BASH script: Downloading consecutive numbered files with wget
I have a web server that saves the logs files of a web application numbered. A file name example for this would be:
dbsclog01s001.log
dbsclog01s002.log
dbsclog01s003.log
The last 3 digits are the counter and they can get sometime up to 100.
I usually open a web browser, browse to the file like:
http://someaddress.com/logs/dbsclog01s001.log
and save the files. This of course gets a bit annoying when you get 50 logs. I tried to come up with a BASH script for using wget and passing
http://someaddress.com/logs/dbsclog01s*.log
but I am having problems with my the script. Anyway, anyone has a sample on how to do this?
thanks!
#!/bin/sh
if [ $# -lt 3 ]; then
echo "Usage: $0 url_format seq_start seq_end [wget_args]"
exit
fi
url_format=$1
seq_start=$2
seq_end=$3
shift 3
printf "$url_format\\n" `seq $seq_start $seq_end` | wget -i- "$@"

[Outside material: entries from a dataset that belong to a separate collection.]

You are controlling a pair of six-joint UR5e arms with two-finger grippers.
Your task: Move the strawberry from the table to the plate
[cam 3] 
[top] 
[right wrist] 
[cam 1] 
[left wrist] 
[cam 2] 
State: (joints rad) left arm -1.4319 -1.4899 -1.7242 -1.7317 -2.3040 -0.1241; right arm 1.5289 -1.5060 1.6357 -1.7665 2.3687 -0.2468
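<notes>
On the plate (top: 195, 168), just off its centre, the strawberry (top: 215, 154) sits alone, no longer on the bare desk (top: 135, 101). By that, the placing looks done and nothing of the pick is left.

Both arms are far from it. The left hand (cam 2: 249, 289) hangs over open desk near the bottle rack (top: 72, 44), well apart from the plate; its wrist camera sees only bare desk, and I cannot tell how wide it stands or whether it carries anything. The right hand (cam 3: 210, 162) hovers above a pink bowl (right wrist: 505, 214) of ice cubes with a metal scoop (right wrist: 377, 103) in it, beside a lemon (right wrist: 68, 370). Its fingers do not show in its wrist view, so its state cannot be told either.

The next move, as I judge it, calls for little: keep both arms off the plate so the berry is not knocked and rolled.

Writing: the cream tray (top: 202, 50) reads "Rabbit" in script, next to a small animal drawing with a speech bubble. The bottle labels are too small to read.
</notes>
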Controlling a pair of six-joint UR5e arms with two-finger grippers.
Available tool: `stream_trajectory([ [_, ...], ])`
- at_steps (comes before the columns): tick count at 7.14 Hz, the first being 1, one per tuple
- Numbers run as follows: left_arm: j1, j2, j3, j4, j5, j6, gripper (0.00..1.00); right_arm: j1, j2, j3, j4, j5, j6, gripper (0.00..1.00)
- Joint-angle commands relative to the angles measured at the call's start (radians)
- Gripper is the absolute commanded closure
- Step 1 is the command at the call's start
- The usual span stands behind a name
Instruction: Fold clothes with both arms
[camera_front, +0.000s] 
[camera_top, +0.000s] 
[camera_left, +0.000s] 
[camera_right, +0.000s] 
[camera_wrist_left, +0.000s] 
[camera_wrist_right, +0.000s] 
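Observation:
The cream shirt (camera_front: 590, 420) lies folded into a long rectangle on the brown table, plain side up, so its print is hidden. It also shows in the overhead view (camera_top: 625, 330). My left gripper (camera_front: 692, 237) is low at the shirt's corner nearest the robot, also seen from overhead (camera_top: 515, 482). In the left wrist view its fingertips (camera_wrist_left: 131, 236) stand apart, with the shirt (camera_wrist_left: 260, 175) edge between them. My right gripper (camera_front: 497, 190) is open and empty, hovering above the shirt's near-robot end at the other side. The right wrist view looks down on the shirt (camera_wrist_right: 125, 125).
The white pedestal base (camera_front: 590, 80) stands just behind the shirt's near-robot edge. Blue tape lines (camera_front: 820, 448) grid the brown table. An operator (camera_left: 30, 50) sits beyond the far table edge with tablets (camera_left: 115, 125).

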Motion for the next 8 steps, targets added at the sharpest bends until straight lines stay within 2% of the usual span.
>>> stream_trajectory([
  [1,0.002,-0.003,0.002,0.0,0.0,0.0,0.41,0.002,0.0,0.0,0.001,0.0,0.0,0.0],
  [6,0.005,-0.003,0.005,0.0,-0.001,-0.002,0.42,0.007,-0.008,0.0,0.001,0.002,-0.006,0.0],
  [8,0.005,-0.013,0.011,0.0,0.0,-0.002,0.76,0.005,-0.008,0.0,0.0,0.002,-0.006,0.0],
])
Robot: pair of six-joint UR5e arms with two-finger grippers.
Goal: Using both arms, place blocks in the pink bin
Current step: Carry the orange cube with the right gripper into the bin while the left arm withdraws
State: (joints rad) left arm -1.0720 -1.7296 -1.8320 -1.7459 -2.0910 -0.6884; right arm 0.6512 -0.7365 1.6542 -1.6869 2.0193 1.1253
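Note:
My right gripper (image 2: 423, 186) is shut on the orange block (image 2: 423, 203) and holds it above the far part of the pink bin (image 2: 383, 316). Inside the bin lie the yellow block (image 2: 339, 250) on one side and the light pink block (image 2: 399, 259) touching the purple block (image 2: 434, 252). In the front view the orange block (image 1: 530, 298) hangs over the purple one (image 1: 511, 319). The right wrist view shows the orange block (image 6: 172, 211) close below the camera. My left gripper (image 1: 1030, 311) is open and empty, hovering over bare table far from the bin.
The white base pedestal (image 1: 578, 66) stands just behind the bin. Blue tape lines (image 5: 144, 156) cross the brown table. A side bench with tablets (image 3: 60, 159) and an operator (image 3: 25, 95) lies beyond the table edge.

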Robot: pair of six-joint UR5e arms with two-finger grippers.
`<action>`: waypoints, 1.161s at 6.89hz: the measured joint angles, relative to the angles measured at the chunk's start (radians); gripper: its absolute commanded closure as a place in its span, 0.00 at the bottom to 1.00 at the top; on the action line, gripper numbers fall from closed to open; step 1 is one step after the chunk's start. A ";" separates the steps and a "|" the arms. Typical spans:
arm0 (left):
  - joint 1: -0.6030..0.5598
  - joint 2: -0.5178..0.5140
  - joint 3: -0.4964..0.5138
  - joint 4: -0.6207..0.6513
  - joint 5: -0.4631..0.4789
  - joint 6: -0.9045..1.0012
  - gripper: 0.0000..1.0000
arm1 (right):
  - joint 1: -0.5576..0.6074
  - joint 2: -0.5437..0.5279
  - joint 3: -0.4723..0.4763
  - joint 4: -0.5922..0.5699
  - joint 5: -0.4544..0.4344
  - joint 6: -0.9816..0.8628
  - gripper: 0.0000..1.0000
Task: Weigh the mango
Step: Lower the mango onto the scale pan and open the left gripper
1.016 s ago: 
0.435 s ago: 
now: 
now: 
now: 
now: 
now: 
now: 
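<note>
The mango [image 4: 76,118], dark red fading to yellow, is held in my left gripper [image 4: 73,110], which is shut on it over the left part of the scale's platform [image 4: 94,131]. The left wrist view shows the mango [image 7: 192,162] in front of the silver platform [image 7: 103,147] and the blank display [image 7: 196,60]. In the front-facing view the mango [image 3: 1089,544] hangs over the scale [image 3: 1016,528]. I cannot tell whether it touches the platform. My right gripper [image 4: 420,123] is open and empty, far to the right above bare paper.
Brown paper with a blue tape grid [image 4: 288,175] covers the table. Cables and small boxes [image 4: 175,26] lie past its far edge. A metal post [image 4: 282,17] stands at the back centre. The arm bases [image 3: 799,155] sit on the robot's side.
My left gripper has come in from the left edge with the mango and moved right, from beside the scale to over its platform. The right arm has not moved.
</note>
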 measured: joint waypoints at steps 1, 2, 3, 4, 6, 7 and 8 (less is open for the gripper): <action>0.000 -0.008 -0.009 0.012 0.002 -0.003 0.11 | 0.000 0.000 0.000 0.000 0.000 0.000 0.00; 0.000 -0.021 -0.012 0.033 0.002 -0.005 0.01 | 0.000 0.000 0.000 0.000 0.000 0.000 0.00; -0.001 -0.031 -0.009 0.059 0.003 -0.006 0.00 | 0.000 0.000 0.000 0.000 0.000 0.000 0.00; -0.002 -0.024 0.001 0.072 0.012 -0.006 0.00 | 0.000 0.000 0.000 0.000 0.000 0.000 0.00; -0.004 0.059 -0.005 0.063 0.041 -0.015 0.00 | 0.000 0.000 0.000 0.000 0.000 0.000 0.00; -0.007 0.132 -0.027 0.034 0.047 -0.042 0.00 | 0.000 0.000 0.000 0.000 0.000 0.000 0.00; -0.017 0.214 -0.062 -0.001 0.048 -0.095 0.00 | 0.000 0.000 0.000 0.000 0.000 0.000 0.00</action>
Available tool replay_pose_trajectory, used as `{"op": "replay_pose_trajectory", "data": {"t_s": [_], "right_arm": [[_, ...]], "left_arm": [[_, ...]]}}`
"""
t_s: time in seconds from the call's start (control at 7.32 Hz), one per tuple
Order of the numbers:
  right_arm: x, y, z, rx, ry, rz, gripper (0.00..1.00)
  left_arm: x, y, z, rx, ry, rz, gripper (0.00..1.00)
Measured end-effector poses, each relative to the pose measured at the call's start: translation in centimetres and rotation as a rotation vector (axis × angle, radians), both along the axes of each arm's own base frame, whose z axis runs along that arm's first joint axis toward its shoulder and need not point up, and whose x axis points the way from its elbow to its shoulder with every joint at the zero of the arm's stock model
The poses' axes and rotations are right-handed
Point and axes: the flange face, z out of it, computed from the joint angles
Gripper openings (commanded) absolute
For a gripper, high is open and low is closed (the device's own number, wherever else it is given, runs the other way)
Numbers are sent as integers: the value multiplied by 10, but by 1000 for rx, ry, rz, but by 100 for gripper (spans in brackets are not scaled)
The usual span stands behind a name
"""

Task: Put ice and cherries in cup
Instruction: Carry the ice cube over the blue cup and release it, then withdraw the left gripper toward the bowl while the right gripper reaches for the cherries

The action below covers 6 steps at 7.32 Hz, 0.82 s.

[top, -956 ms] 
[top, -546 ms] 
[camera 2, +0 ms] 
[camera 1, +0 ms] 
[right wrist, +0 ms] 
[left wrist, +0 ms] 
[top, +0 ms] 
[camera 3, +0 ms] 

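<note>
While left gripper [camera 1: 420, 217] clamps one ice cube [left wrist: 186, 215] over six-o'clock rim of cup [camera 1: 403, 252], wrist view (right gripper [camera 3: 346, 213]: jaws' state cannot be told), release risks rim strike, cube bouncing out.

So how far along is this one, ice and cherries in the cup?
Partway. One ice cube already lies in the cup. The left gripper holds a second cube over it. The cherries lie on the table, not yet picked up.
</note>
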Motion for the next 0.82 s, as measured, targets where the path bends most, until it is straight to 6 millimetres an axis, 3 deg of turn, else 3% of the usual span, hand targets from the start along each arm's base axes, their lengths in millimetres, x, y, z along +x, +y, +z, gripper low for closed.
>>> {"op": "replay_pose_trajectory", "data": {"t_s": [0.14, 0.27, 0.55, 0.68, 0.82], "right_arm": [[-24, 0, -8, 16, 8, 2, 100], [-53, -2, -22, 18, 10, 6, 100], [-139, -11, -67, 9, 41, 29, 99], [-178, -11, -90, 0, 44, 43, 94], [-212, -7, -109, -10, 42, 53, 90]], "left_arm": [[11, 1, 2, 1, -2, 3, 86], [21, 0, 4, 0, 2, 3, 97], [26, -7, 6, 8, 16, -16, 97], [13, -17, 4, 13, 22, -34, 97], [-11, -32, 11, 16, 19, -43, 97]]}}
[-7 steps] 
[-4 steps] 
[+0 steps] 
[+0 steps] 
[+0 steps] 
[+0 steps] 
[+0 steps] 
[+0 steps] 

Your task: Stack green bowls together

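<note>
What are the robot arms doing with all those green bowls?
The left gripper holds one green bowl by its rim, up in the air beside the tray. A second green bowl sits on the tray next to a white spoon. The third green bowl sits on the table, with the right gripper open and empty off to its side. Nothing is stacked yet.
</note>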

Save the above as seq_wget
, give it execution permission (chmod +x seq_wget
), and then run, for example:
$ ./seq_wget http://someaddress.com/logs/dbsclog01s%03d.log 1 50
Or, if you have Bash 4.0, you could just type
$ wget http://someaddress.com/logs/dbsclog01s{001..050}.log
Or, if you have curl
instead of wget
, you could follow Dennis Williamson's answer.
curl
seems to support ranges. From the man
page:
URL The URL syntax is protocol dependent. You’ll find a detailed descrip‐ tion in RFC 3986. You can specify multiple URLs or parts of URLs by writing part sets within braces as in: http://site.{one,two,three}.com or you can get sequences of alphanumeric series by using [] as in: ftp://ftp.numericals.com/file[1-100].txt ftp://ftp.numericals.com/file[001-100].txt (with leading zeros) ftp://ftp.letters.com/file[a-z].txt No nesting of the sequences is supported at the moment, but you can use several ones next to each other: http://any.org/archive[1996-1999]/vol[1-4]/part{a,b,c}.html You can specify any amount of URLs on the command line. They will be fetched in a sequential manner in the specified order. Since curl 7.15.1 you can also specify step counter for the ranges, so that you can get every Nth number or letter: http://www.numericals.com/file[1-100:10].txt http://www.letters.com/file[a-z:2].txt
You may have noticed that it says "with leading zeros"!
You can use echo type sequences in the wget url to download a string of numbers...
wget http://someaddress.com/logs/dbsclog01s00{1..3}.log
This also works with letters
{a..z} {A..Z}
Not sure precisely what problems you were experiencing, but it sounds like a simple for loop in bash would do it for you.
for i in {1..999}; do
wget -k http://someaddress.com/logs/dbsclog01s$i.log -O your_local_output_dir_$i;
done